This morning I ran 2.5km. To some that might not be a great achievement, to me it’s momentous. It’s half way to my goal of 5km by the end of the year. It’s not just the physical achievement that I’m happy about it’s the mental one. It’s the part where I stopped making excuses and realised once again that anything is possible. I stopped focusing my energy on what I couldn’t do and started to focus it on what I could do! It’s a wonderful feeling.
Last Friday I ran a Productivity workshop. One of the participants at the workshop had a difficult time accepting my way of doing things. I could see her frustration as I suggested certain changes to her existing system. Obviously her boss noticed too and left the room to return with the following quotation from Socrates
“The secret to change is to focus all of your energy not on fighting the old, but on building the new”

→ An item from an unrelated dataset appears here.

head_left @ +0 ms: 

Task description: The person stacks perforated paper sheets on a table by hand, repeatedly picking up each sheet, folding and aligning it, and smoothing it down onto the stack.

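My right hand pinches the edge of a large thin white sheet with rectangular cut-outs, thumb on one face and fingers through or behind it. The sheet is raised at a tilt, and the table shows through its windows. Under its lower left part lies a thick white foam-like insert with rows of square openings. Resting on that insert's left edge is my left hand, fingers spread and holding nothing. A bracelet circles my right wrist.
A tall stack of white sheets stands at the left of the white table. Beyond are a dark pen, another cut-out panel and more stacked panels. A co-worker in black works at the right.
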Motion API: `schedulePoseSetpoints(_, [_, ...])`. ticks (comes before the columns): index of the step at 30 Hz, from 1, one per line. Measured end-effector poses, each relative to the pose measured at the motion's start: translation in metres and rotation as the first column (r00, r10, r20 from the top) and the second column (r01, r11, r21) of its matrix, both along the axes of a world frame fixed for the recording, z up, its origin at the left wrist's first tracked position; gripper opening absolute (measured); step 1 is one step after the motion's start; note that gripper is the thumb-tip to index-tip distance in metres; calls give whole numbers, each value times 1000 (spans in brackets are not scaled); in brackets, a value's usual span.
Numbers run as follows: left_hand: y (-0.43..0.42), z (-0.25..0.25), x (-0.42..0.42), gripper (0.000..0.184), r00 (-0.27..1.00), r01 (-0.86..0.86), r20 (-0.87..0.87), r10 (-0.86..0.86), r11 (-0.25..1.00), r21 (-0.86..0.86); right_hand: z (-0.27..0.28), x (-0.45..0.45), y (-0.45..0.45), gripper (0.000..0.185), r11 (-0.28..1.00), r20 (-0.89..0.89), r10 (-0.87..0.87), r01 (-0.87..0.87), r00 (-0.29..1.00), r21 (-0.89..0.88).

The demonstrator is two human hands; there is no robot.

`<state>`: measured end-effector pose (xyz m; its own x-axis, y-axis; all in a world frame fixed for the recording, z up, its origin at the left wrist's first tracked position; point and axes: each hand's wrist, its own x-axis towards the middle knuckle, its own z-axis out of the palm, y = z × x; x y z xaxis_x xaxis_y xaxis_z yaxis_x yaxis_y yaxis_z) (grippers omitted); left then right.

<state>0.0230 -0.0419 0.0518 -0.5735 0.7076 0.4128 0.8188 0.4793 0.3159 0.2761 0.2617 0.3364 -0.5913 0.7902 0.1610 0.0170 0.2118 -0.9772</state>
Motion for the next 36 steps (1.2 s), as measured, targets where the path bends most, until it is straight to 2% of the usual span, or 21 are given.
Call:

Do you find it difficult to change? Are there changes you need to make? What are your excuses?
Stop fighting the new and embrace change, take a chance to do things differently, you may find your life changes for the better, at worst you will have experienced something new.
Photo Credit: The Runner by Graham Schofield
Enjoyed your article. I believe adapting to and ultimately embracing change are fundamental life skills in a world that is changing so rapidly. Like the participant in your workshop, too many of use are trapped in our old ways of thinking. We resist challenges to our routines instead of looking for opportunities. We should lead lives designed for agility instead of fragility and rigidity.
Hi Tony, thanks for your comment I like the sound of an agile lifestyle, it’s only when we live outside our comfort zone that we are truly living!
I love that quote! I think my biggest challenge with change is the tendency to slip back into the old comfortable way of doing things. I do this especially when I’ve reached a point of challenge or when I’ve come to a point where I’m not sure what to do next.
Your progress with running is inspiring!
Hi Patti, That’s so true it often happens with me when I get injured or am sick. I suppose it’s about recognizing the behaviours that prevent us from getting back on track or in your case from moving forward. When I listen to my inner chatter I’m more equipped to deal with the excuses that I make for not doing what I know I want to do. And guess what I’m injured at the moment and itching to get out and run.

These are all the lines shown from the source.